■ **WHAT YOU WILL DO**:
Each line in the material below, starting at the one that contains "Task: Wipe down" and ending at the one that contains "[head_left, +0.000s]", should be repeated exactly; the pictures should not.

■ **PROVIDED DATA**:
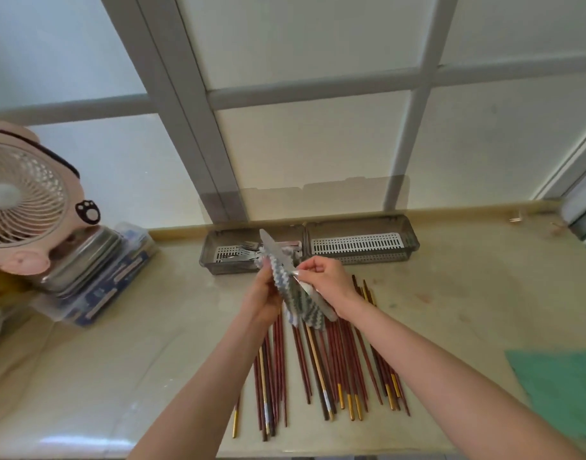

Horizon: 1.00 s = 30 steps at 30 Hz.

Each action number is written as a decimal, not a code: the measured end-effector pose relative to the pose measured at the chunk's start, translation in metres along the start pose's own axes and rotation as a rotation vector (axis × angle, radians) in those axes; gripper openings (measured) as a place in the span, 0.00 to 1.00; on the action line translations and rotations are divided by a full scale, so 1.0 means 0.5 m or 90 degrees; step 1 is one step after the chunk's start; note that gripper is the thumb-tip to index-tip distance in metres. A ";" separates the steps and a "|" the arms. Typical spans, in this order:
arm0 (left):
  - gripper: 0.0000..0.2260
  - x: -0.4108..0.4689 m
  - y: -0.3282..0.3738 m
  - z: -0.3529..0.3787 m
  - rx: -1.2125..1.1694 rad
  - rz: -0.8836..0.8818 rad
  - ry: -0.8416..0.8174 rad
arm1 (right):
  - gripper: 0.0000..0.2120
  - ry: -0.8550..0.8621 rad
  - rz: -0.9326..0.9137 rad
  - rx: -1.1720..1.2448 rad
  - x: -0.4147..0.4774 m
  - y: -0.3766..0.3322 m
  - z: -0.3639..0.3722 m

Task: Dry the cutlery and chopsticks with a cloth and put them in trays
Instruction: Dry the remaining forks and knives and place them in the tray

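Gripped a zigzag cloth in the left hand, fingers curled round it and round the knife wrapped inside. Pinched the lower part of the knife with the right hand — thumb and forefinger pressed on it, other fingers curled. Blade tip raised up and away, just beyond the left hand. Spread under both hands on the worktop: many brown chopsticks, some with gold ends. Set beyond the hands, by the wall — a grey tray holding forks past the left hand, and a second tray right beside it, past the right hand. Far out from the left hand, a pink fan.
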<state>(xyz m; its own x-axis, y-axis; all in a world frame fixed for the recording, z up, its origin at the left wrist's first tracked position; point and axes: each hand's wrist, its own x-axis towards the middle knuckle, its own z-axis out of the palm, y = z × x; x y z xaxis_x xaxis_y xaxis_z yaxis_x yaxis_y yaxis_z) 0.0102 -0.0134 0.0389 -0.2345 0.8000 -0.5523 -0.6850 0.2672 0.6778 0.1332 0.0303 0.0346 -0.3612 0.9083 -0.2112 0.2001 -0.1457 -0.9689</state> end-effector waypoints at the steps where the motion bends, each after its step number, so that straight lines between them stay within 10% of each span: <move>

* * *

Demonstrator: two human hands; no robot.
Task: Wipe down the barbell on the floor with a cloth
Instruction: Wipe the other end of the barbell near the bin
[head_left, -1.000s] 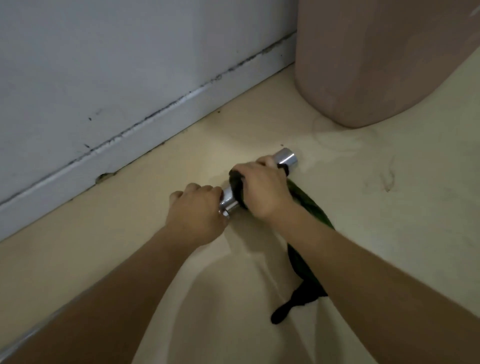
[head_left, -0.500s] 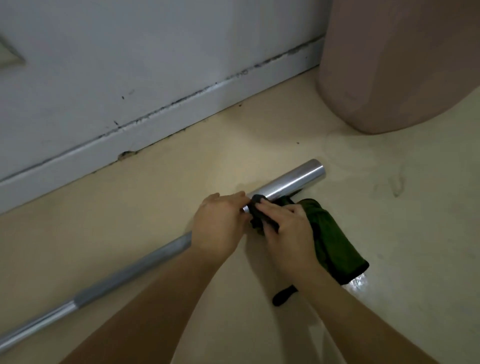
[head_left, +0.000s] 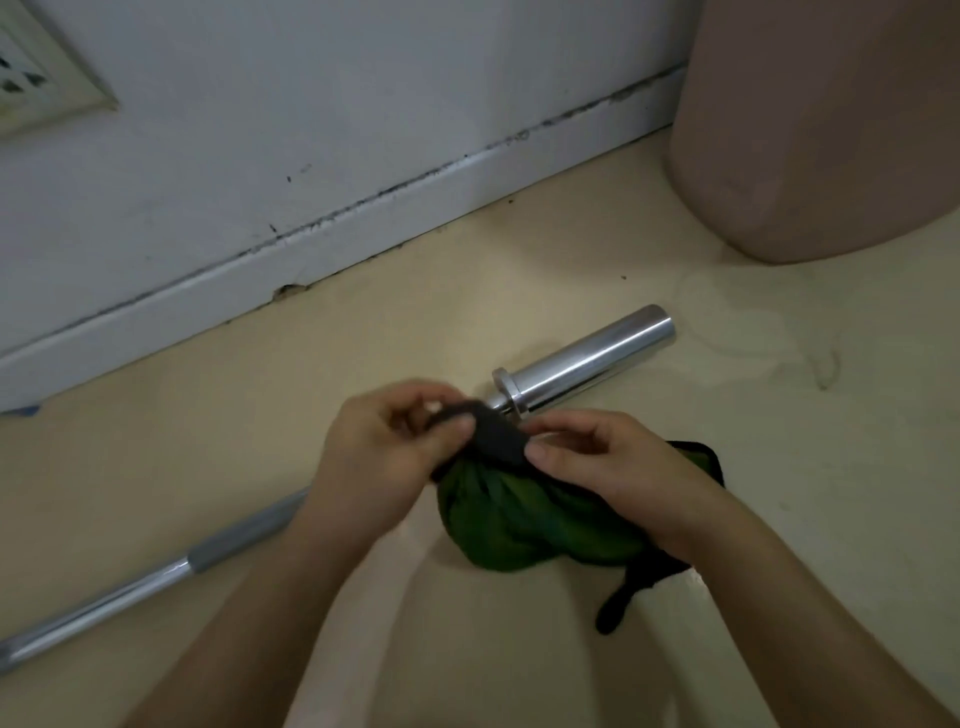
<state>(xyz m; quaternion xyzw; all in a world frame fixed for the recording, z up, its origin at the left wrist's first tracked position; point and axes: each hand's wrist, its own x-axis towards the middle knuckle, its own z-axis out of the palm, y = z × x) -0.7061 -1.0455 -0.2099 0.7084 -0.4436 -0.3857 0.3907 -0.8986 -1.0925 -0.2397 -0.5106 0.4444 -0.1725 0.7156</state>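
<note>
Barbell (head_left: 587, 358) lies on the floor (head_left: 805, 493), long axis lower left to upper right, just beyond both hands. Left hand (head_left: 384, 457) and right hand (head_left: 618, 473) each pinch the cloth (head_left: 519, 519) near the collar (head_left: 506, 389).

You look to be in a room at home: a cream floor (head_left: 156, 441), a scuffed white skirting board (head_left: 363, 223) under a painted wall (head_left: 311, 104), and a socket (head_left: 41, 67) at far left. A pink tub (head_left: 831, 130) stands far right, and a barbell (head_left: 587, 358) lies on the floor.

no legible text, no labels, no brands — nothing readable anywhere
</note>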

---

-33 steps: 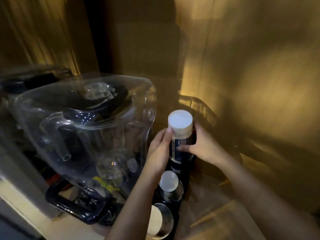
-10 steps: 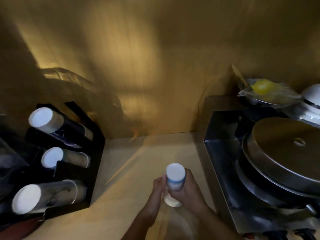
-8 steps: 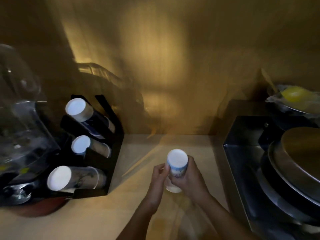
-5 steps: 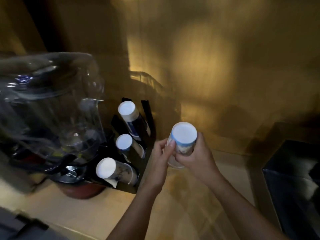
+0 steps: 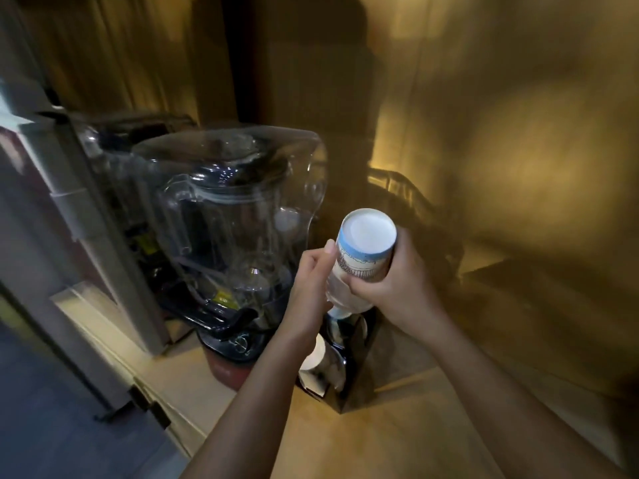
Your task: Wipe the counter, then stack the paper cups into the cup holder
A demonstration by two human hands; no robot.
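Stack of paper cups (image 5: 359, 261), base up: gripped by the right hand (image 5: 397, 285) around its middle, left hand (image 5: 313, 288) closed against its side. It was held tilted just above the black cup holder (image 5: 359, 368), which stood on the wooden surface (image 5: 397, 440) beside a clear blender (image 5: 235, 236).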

■ **RESPONSE AREA**:
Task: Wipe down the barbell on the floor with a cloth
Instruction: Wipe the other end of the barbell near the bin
[head_left, -1.000s] 
[head_left, -0.500s] 
[head_left, +0.000s] 

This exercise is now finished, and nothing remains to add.